South Korea will restart imports of US beef after the two countries agreed on more stringent import criteria. But despite government assurances that they have strengthened safety regulations and checks, opponents have vowed to keep protesting unless the government completely renegotiates the deal. And one of the driving forces behind the protest is South Korea’s online community or the netizens as they are known.
South Korean protesters holding candlelight rally against U.S. beef imports in Seoul
There are a lot fewer demonstrators these days coming out to the nightly candlelight vigils in front of Seoul’s City Hall than when they began almost two months ago. But the protests are still drawing some newcomers, like 28-year old Chang Gyeong Hoo. He and a few friends came to the rally as part of a class project. Chang says that even though this is only the second time he has joined the vigil, he already knew a lot about what’s going on from what he read on the Internet.
“I have read a lot about American beef and other government policies, like education, on the Internet. Every time I go online there is a lot of information about these protests.” Chang says one thing he read online was that meat from American cattle over thirty months of age is very dangerous so they should not import it.
Internet’s key role in protests
The Internet has played a central role in mobilizing the masses to join the rallies. Demonstrators post pictures and videos on thousands of anti-US beef message boards. And for those who stayed at home, they can receive updates from the vigils set up in real time.
At the protests in Seoul City Hall, a tent is erected next to the stage where about 15 Internet monitors, all dressed in matching yellow vests, are typing away on laptops. Internet Monitor Park Hyeon Seo says they are providing an important service.
“We help the people who could not come out tonight to City Hall to get together with those who did. We also gather opinions from some websites about the protests and then we give them to the announcers to read on stage,” says Park.
Netizens criticised for inciting panic
But the Internet has also been blamed for spreading falsehoods about the quality of American beef and inciting public unrest.

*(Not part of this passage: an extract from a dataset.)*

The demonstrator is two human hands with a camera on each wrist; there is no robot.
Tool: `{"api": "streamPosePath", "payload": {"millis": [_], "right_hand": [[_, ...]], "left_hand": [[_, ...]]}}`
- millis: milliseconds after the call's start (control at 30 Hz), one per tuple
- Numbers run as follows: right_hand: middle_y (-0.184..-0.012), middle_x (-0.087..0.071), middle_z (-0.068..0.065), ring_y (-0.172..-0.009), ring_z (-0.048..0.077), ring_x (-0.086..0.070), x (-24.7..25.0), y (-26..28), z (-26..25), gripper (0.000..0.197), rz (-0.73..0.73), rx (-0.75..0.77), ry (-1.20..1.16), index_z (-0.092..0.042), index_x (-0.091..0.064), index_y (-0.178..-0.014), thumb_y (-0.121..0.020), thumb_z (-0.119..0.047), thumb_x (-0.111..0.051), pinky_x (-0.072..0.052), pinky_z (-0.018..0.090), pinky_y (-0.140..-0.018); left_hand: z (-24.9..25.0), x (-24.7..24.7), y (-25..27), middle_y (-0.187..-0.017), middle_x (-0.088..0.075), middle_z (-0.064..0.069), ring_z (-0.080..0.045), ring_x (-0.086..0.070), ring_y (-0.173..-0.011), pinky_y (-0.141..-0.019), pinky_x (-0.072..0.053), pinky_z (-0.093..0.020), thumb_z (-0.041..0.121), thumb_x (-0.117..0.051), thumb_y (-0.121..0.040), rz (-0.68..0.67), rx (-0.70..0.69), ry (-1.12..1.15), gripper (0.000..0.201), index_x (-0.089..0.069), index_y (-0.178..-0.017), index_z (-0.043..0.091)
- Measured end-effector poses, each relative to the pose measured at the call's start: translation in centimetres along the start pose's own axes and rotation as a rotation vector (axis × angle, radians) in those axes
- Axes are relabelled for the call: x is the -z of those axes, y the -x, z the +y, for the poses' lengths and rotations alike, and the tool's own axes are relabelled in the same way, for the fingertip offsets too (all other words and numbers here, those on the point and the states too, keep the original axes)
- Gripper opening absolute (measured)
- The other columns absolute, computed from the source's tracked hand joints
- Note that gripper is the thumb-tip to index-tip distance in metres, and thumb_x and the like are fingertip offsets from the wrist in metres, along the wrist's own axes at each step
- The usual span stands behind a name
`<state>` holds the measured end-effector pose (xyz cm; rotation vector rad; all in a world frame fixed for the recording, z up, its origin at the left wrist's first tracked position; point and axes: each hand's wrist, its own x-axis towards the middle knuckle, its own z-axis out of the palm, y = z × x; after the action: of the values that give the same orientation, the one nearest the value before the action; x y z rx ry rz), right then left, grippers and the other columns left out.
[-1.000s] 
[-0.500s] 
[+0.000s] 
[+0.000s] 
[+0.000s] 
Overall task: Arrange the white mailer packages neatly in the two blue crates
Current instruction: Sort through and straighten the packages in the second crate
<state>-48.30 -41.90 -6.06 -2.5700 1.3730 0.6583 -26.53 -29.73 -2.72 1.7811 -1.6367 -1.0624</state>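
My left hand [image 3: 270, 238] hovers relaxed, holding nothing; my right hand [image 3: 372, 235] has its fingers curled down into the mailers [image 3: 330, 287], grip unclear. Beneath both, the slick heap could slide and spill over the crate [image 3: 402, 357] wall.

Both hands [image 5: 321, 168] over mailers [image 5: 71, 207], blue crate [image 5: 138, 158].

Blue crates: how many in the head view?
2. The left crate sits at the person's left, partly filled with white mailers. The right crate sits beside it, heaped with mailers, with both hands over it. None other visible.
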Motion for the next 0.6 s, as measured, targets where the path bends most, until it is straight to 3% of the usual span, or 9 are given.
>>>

Michael Breen is author of ‘The Koreans’ and a local columnist. He feels that there is an element of hysteria in the issue, where misunderstanding breeds further misunderstanding. “I think the internet obviously is not policed. The government is trying to dig out the source of rumors, there’s a suspicion that some agitators are deliberately creating rumors,” says Breen.
Local media targeted
Another problem has been an increase in cyber violence targeted at mainstream media. Breen says protestors are calling for boycotts of companies who place ads in newspapers they see as pro-American beef, causing them to lose advertising revenue.
“There were columns and editorials that rationally pointed out that 96 percent of American beef is consumed domestically and that Americans are eating it. Pointing things out like that is taken as evidence that you are the enemy by the activists,” Breen says.
Despite a deal that Seoul recently brokered with Washington to ease the public’s concern over the safety of American beef, protestors, both off and online vow to continue the candlelight vigils.